L’allattamento, proprio come per gli umani, trasmette gli anticorpi dal colostro del latte materno. Con lo svezzamento, i livelli di anticorpi si abbassano e le difese naturali si riducono proprio mentre il sistema immunitario è in fase di sviluppo. Per questo è importante che il cucciolo sia particolarmente protetto. E questo fino ad uno o due anni, periodo durante il quale è importante dare all’animale una alimentazione completa.

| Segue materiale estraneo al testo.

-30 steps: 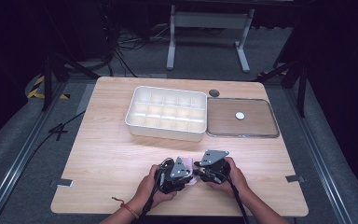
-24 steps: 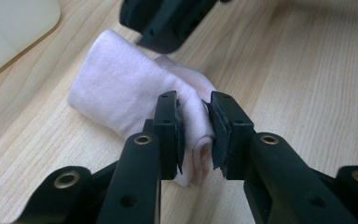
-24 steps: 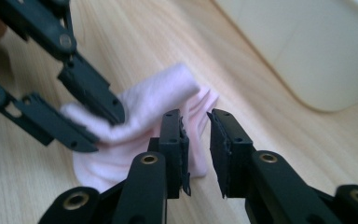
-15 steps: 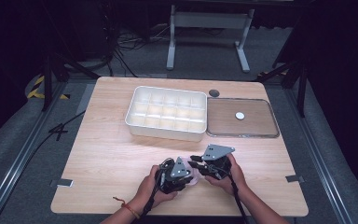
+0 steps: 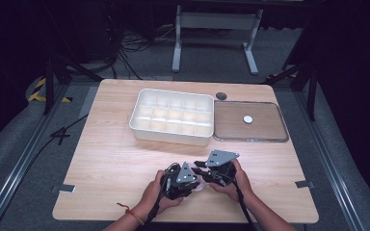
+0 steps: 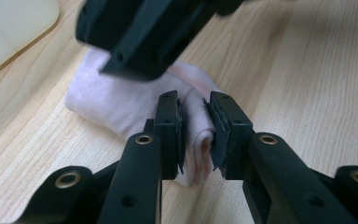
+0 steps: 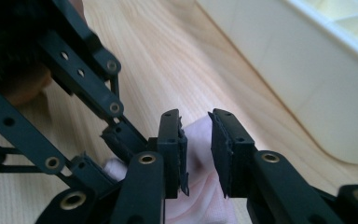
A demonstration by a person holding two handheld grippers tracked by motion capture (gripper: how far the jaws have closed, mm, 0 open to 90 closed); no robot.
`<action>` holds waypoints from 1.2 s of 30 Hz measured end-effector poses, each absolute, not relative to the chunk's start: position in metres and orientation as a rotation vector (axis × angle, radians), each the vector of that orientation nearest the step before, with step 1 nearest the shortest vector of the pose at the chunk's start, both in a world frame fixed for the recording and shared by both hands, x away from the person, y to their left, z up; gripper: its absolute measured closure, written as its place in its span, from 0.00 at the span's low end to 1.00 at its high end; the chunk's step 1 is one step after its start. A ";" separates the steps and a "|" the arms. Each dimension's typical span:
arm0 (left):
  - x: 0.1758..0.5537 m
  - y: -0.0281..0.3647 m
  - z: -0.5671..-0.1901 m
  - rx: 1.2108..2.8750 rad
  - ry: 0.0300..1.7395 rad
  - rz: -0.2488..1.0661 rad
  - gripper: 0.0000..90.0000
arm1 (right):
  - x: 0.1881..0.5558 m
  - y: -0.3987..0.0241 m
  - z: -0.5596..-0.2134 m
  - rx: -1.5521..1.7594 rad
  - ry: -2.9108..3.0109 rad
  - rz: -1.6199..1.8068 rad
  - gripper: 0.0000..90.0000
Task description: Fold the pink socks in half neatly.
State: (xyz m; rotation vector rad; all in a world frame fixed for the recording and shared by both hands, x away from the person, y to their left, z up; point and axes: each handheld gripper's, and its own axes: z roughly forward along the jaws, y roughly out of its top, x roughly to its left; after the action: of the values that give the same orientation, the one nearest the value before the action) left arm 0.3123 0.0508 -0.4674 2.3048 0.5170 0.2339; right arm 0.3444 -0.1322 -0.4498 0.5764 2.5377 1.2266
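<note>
Light wooden table, pale grain, evenly lit from above; the surround falls off into dark. Grey carpeted floor on every side. Metal rails run along the floor left and right of the table. White metal stand at the far end, black cables coiled beside it. Yellow-black tape marks the floor at far left.
</note>
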 end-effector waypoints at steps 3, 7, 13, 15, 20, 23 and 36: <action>0.311 0.050 -0.467 2.314 0.497 0.234 0.81 | 0.350 -0.132 -0.458 0.589 2.576 1.181 0.85; 0.311 0.051 -0.466 2.314 0.491 0.222 0.81 | 0.353 -0.135 -0.462 0.607 2.593 1.166 0.87; 0.305 0.054 -0.462 2.328 0.427 0.169 0.81 | 0.352 -0.138 -0.464 0.615 2.595 1.162 0.88; 0.302 0.058 -0.458 2.331 0.415 0.155 0.81 | 0.351 -0.140 -0.465 0.616 2.597 1.165 0.88; 0.301 0.071 -0.446 2.273 0.424 0.149 0.80 | 0.350 -0.143 -0.465 0.618 2.596 1.165 0.88; 0.305 0.073 -0.446 2.238 0.440 0.160 0.81 | 0.350 -0.143 -0.466 0.626 2.607 1.169 0.88; 0.308 0.053 -0.472 2.271 0.396 0.143 0.84 | 0.348 -0.149 -0.466 0.612 2.621 1.150 0.87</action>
State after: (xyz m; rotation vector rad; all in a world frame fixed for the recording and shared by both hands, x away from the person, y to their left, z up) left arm 0.3082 0.0533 -0.4715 2.2710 0.3956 0.1427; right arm 0.3483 -0.1487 -0.4656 0.6120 2.6207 1.1501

I cuccioli, spiega la dottoressa Vecchiato, mangiano più volte al giorno: il cane, dopo lo svezzamento, di norma fa tre pasti al giorno, il gatto fin da cucciolo e poi per tutta la vita dovrà fare più pasti.

In ogni caso il cane, anche da adulto, non dovrà mai fare un solo pasto al giorno. Per il gatto il discorso è diverso: a lui bisognerà lasciare sempre una ciotola con dei croccantini a disposizione, e la sera integrarla eventualmente con del cibo umido.

Quando gli animali invecchiano anche le loro abitudini alimentari cambiano: diminuisce il senso dell’olfatto e anche i gusti possono cambiare. Dal momento, poi, che con l’età si riduce l’attività fisica, sarà bene ridurre anche le quantità di cibo.